И "Нежная Аманда" звучит, хотя и с некоторыми запинками, там, где пальцы забывают, Росель высоким тенорком помогает им.
– Кто играет на пианино?
Это кричат с улицы. Андрес выходит на балкон. Интересуется сеньор Хуан, торговец рыбой; он вышел из лавки, вытирая руки о белый фартук, рукава рубашки закатаны по локоть.
– Пианист, сеньор Хуан.
Андрес взглядом пробежал по улице Ботелья до конца, где она впадает в улицу Сера, и увидел: у дверей таверны и вокруг кресла Пепы Лотерейщицы уже собрались группки и вслушиваются в звуки, несущиеся с раскрытого балкона Манон Леонард.
– Она будет петь?
– Нет. Ее нет дома.
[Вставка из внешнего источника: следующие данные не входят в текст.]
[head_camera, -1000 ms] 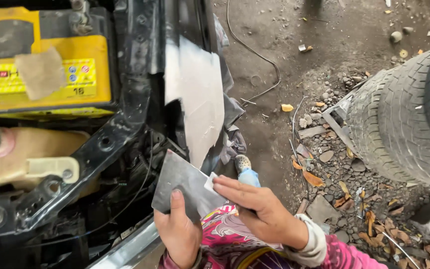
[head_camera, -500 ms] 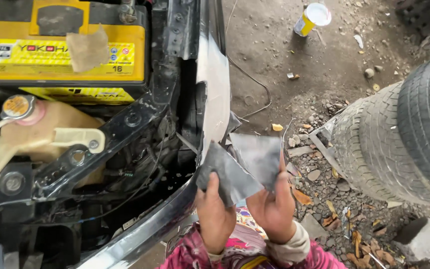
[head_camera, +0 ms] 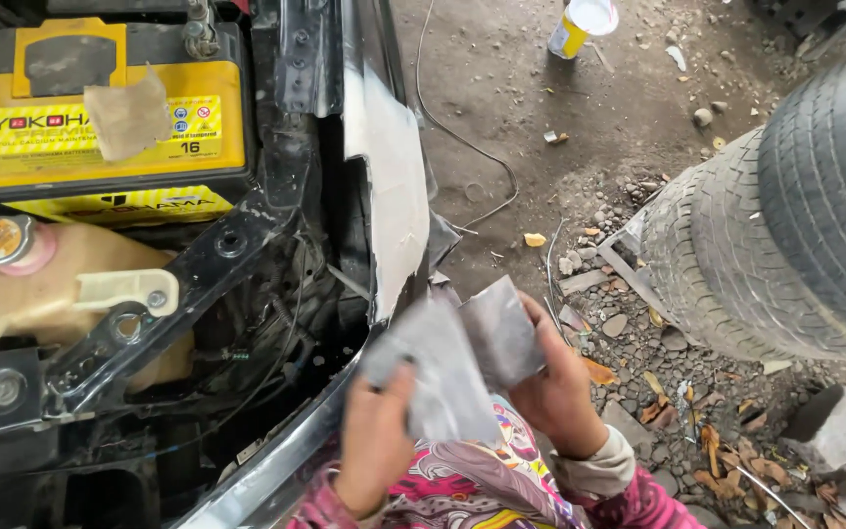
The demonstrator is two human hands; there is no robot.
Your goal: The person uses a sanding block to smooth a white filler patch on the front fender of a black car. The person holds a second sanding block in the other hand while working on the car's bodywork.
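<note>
Grey sandpaper sheet (head_camera: 462, 367), folded and motion-blurred, sits right at the bottom centre of the view, just beside the lower tip of the car's filler-coated body edge (head_camera: 394, 186). Left hand (head_camera: 376, 441) has it from below, thumb up over the near face, fingers closed on the lower left part. Right hand (head_camera: 560, 387) grips the upper right flap, fingers curled round behind it, thumb on the front. Both hands clamped on the same sheet, close together, the paper bent between them. Pink patterned sleeves (head_camera: 462, 490) show at the bottom edge, with a pale cuff at the right wrist.

To the left, the open engine bay: a yellow car battery (head_camera: 100, 108) up top with a scrap of brown tape stuck on its face, a cream coolant reservoir (head_camera: 61, 294) below it with a yellow-topped cap, and a black metal bracket (head_camera: 198, 274) running diagonally across. On the right, two worn tyres (head_camera: 785, 225) lean together on the dirt ground, rubble and dry leaves scattered around them. A small yellow-and-white can (head_camera: 580, 24) stands far off at the top, and a thin wire (head_camera: 472, 147) snakes across the ground.
</note>
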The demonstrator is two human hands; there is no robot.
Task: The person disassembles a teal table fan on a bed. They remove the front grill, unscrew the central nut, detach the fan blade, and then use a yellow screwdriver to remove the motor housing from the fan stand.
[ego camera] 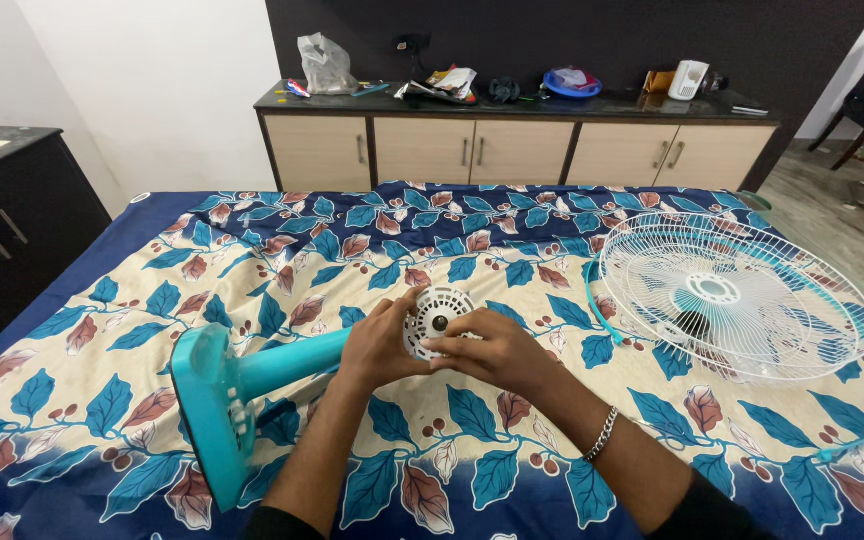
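Your left hand point(377, 345) and right hand point(487, 350) are both clamped around the fan's white motor head point(435, 318) — near the bed's middle, on a teal stand point(227, 400) lying sideways. If your grip slips, it could roll (nothing braces it). The white grille point(737, 297) lies to the right.

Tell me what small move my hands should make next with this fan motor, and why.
Probably keep the left hand steadying the white round fan motor housing while the right hand works at its dark centre shaft. Both hands grip it now, the turquoise plastic fan stand lies on its side, and the white wire fan grille sits detached.
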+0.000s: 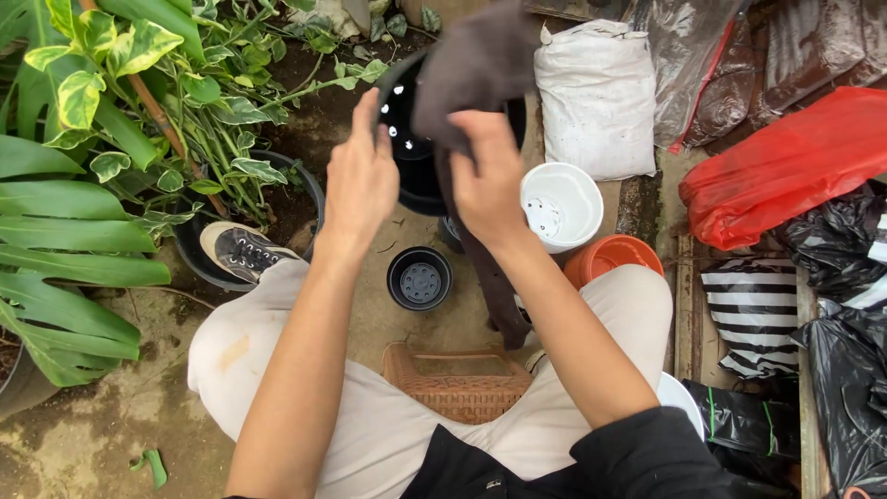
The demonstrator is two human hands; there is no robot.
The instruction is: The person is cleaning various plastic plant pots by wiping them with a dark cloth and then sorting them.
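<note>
Right hand (485,185) fingers pinch dark cloth (476,65); left hand (362,180) grips black pot (411,157) rim.

the dark cloth (476,65) hides much of the black pot (411,148), its far rim perhaps blurred.

The person wears light cream trousers (370,416) with a small brownish stain near one knee. The top is black (554,462), with its sleeves pushed up so the forearms are bare. One shoe (238,249) shows: dark with white laces and a pale toe. Both hands are bare.
</note>
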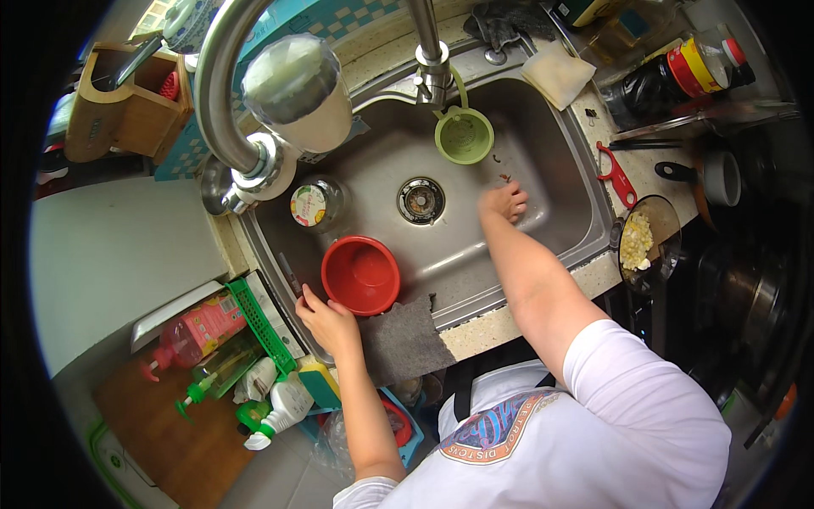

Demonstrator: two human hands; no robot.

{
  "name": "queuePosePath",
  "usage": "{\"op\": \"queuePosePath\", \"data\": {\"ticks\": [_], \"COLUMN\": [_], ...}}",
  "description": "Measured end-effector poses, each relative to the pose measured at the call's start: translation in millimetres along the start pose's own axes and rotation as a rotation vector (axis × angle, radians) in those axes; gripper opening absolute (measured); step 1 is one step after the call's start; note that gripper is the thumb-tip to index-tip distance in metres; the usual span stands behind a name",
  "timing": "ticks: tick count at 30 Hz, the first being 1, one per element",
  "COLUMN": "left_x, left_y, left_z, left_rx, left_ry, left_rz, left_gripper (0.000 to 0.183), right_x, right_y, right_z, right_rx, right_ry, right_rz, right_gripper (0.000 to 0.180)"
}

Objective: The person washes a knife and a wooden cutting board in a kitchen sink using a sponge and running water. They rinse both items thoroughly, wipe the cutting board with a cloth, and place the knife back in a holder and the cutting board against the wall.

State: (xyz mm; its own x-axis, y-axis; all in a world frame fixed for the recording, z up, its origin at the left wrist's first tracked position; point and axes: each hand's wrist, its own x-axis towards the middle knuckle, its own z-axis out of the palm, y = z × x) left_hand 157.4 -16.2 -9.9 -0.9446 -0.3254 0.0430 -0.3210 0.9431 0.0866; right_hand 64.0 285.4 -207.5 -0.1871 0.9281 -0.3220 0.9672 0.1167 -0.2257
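In the stainless steel sink [372, 156] my right hand [505, 202] is low over the floor with fingers curled. Small brown scraps [504, 177] lie just beyond its fingertips. Whether it pinches any is hidden. My left hand [329, 324] rests by the sink's front left rim, fingers apart, beside a red plastic bowl [360, 275]. I cannot tell if its thumb touches the bowl. A thin dark-handled tool, perhaps a knife [290, 275], lies on the rim by its fingertips. A green strainer basket [464, 135] hangs below the faucet [433, 76].
A lidded glass jar [318, 205] stands in the sink, left of the drain [421, 200]. A grey cloth [407, 337] drapes over the front edge. At right are a red peeler [615, 175] and a glass bowl of chopped food [636, 242]. A curved faucet [219, 83] rises left.
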Motion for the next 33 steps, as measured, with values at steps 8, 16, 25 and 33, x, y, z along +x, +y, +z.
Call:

Этот пианист – мой друг, очень хороший человек.
Из дверей красильни вышли Фина и ее сестра Кончита и устроились под балконом Манон Леонард, а на зеленых балконах четырнадцатого дома стали появляться жильцы и прислушиваться, откуда музыка. От группки, что толпилась у таверны, отделился Хулио, сын Пепы Лотерейщицы, таща за собой смуглую девушку, и попросил Андреса:
– Этот твой друг умеет буги-вуги?
– Нет. Что после тридцать девятого появилось – ничего не умеет.
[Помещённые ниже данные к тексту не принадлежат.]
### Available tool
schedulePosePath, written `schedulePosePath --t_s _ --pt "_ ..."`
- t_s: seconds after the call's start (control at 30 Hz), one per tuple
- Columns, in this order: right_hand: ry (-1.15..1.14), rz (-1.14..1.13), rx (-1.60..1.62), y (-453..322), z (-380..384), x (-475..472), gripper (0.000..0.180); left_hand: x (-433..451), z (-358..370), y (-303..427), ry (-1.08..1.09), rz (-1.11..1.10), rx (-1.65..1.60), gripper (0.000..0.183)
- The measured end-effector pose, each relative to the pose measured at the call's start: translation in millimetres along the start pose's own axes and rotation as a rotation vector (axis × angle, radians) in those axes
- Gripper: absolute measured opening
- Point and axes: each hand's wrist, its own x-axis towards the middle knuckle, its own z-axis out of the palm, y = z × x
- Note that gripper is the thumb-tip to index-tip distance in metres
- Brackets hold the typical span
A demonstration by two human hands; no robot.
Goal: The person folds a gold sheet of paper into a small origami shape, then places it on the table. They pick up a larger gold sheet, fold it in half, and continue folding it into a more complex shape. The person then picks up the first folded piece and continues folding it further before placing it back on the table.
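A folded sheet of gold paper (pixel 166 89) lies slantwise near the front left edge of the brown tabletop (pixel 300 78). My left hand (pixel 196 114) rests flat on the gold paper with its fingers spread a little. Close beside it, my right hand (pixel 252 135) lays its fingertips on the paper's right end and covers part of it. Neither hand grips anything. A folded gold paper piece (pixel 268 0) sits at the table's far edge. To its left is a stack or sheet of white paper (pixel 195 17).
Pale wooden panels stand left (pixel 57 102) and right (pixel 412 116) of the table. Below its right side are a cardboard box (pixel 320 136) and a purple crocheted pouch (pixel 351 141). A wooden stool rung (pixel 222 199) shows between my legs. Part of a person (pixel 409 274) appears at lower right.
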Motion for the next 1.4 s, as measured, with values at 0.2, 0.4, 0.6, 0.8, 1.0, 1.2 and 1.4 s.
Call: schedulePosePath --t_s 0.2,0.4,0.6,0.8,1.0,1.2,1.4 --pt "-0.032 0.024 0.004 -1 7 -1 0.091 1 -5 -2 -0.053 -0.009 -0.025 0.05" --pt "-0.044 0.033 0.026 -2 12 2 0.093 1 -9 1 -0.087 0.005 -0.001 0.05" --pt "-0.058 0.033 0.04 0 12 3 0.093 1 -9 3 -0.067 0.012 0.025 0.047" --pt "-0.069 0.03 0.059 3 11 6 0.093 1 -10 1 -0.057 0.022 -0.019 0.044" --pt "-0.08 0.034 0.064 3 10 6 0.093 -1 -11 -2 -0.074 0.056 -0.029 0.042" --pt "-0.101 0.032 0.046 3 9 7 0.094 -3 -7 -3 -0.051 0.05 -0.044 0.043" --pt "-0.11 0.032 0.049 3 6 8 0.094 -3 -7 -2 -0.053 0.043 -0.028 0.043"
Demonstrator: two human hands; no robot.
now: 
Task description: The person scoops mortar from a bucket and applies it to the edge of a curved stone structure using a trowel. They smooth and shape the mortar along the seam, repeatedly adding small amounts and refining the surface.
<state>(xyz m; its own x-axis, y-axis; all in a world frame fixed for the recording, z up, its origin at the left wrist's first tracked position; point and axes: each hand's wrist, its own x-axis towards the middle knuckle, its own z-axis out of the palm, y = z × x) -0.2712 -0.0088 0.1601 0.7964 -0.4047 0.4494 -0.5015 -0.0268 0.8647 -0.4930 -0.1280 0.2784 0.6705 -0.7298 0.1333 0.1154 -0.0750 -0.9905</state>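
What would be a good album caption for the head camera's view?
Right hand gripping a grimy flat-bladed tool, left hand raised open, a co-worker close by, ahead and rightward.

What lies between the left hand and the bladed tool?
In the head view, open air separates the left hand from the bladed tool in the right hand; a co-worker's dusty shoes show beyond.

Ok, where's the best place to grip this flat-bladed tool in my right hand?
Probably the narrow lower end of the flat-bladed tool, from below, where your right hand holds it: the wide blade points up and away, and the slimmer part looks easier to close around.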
– Ясно. Скажи, чтоб сыграл что-нибудь танцевальное.
Андрес заглянул в комнату:
– Вы умеете что-нибудь танцевальное?
Росель прикрыл глаза и тоненьким голосом сперва напел песенку, только потом руки подхватили напев:
Мама, купите мне сапожки,
те я истрепала,
столько танцевала.
Пыль, поднятая чарльстоном, садилась на ноги, на руки, на колени танцора Хулио, отгородившегося от всего толстыми и глубокими, как океанское дно, очками, Хулио, король танцев всей округи – улиц Сан-Клементе, Риерета, Ботелья, Сан-Сальвадор; никто не умел так замечательно танцевать с девушкой, как этот робкий и отрешенный Хулио, быстрый мускулистый парень, у которого ноги сами пускались в пляс, стоило ему заслышать любую музыку, даже шарманку. На улице вокруг Хулио и его партнерши собрались зрители и дивились их искусству точно так же, как те, что столпились вокруг Роселя.
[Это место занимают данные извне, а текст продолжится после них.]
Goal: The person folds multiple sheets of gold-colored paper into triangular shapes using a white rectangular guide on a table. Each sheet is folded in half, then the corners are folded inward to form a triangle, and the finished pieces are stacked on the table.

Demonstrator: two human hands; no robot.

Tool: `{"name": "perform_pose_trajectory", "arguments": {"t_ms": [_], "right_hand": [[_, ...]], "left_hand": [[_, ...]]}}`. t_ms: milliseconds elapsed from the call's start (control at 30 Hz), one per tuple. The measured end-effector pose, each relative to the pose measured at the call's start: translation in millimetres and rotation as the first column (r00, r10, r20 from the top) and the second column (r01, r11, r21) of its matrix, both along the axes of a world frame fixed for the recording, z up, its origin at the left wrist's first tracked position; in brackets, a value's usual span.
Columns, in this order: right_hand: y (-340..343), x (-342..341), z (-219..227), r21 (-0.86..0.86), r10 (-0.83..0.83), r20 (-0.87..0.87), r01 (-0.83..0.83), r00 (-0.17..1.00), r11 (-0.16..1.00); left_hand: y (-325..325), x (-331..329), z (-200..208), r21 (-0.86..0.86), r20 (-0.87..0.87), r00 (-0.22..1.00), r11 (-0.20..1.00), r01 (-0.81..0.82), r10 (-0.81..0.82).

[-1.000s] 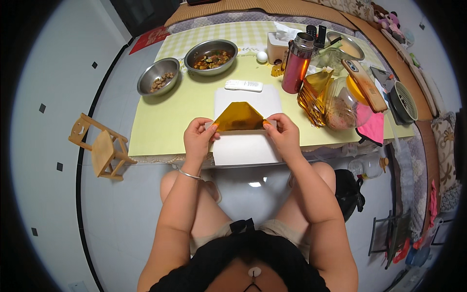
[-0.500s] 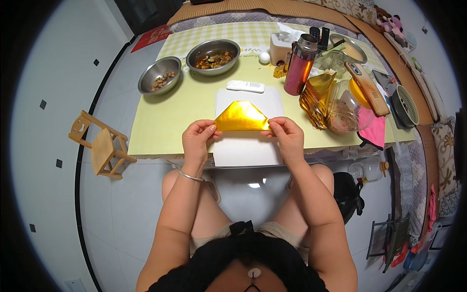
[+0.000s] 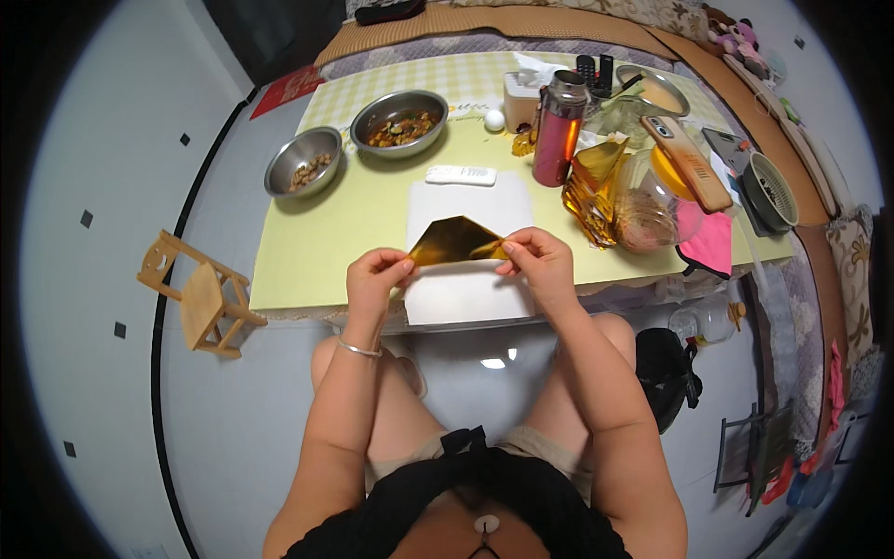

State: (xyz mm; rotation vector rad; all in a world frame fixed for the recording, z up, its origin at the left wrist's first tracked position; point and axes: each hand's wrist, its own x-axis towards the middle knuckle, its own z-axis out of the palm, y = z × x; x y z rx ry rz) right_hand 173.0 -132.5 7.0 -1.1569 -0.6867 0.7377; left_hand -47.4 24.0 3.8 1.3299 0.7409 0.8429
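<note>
A sheet of shiny gold foil paper (image 3: pixel 456 239), folded into a flat-topped shape with slanted sides, is stretched between my two hands. My left hand (image 3: pixel 376 278) pinches its left corner between thumb and fingers. At the opposite corner, my right hand (image 3: pixel 540 264) grips the paper the same way, where a small fold catches the light. Beneath the foil lies a white sheet (image 3: pixel 466 300) reaching to the table's near edge. A white remote control (image 3: pixel 461 175) rests at the far end of that sheet.
Two metal bowls stand at the far left, one with peanuts (image 3: pixel 310 171), one with food in liquid (image 3: pixel 402 130). To the right are a red thermos (image 3: pixel 560 130), a stack of gold paper (image 3: pixel 593 200), a clear jar (image 3: pixel 649 205) and a phone (image 3: pixel 687 163). A small wooden chair (image 3: pixel 203 293) stands left.
The foil has tilted and looks darker, its bright glare gone. Both hands keep their hold on its corners, and the whole view has shifted slightly.
</note>
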Motion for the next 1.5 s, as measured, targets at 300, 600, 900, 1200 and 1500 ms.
{"name": "perform_pose_trajectory", "arguments": {"t_ms": [300, 600, 900, 1200, 1500], "right_hand": [[-16, 37, 13, 0.029, -0.005, -0.142, 0.009, 0.990, 1.000], [-39, 68, 3, -0.152, -0.156, -0.034, 0.149, 0.987, 0.977], [-47, 65, 8, -0.131, -0.136, 0.046, 0.141, 0.990, 0.981], [-48, 54, 12, 0.016, -0.082, 0.875, 0.142, 0.477, 0.990], [-37, 2, 17, -0.369, 0.369, 0.929, 0.009, 0.012, 0.929]], "left_hand": [[-12, 19, 35, -0.038, -0.112, 0.981, 0.987, 0.155, -0.159], [-50, 149, 67, -0.457, 0.163, 0.941, 0.822, 0.339, -0.298], [-63, 260, 55, -0.558, 0.166, 0.946, 0.765, 0.322, -0.278], [-15, 182, 60, 0.159, -0.270, 0.941, 0.955, 0.251, -0.203], [21, 32, 14, 0.532, -0.325, 0.943, 0.812, 0.241, -0.067]]}}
– На улице танцуют! – взволнованно оповестил Андрес, и все высыпали из комнаты на балкон, кроме Магды и сеньора Энрике, который остался сидеть, чуть раскачиваясь, в глубокой и невысказанной печали.
– Сеньор Энрике?
– Что, Магда, детка?
– Не следовало ей говорить так.
– Ты о ком?
– О гадалке. Про того парня, который был у меня в цирке. Откуда она знает, воротится он или не воротится? И зачем она меня обидела, сказала, будто в глазах у меня много случайных мужчин.